I also find it hard to be an idle by-stander watching/reading what happens to women here, under the guise of “if they don't actually KNOW and HEAR FROM and have dialog with anyone IN the LGBTQ community”. I’m all for dialogue, but it rarely stays a dialogue; it turns into character assassinations, and indictments of individual personal lives and an inability to “let it go” from all sides.
I’m guilty too. I get I also can’t let it go when I see blatant targeting, and sure I could have handle it differently yesterday, you betcha’! Although, I would bet I’m one of minority of people who have been out/proud close to 25 years, and I don’t feel the need to berate, target, talk down to, and bludgeoned women with my views for being exactly where they are in their life. What I have learned during my tenure here at AJ is exactly what I can offer and what I can’t.
I’ve learned that not everyone will come out who arrive here. We discussed this yesterday that the percentage of women who will actually come out via this board is super-low. Let’s accept that. Trust me, coming out is a personal thing, and if this board has taught us anything, its AJ won’t change the low numbers of women coming out here. AJ doesn’t make women come out, it supports those that are ready and willing to accept who they are to come out. It’s here for support, web sites aren’t catalyst for coming out. Coming out is personal.
I’ve also learned a huge amount about myself from this board. HUGE. I’ve also learned what it means to watch someone you love suffer gracefully on daily basis, all the while enduring the estrangement of her only daughter in order to be exactly who she is and in order to love and share her life with me.
I’ve also learned that I am not perfect either. Okay, I knew that before I came to AJ, LOL! AJ simply reinforces that education for me, for the good, bad and well, ugly.
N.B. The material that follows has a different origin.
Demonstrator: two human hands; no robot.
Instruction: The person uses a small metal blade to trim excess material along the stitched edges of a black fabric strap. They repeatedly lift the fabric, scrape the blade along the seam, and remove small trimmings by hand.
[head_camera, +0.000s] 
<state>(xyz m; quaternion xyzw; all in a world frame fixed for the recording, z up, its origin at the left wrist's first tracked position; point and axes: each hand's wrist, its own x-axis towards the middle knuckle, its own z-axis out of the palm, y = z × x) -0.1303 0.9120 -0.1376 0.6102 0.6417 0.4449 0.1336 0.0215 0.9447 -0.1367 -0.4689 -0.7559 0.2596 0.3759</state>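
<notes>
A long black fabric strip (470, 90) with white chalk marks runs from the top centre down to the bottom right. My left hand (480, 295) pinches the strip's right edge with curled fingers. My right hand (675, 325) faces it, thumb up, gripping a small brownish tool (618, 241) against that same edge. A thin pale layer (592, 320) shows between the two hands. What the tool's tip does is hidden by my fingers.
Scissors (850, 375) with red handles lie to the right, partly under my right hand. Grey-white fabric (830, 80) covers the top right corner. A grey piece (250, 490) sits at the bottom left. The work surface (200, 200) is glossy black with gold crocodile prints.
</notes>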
I will apologize to curious and Ayzika. I don’t believe you are villains. I do believe you contribute mightily to the board, and yes sometimes you don’t always add to the board’s stability. I also get that my participation yesterday didn’t add much to the stability of the board either. Two wrongs don’t make a right. LOL!
I feel very strongly about this board, its purpose, its ability to saves lives on many, many levels. I believe in the power of women and how collectively we can change ourselves, not try to change others.
So again, I am sorry and I will continue to make strong efforts to only add to the board's stability and support where I can, know when I can’t and of course to have the wisdom to know the difference. Lastly, I apologize to Joanne, your talents, skills, and expertise are needed elsewhere and babysitting a support forum is not a good use of your time. I am sorry.
As always, upwards and onwards, always it’s a new day to get it right. I have a major party to throw so I will divert my attention to that.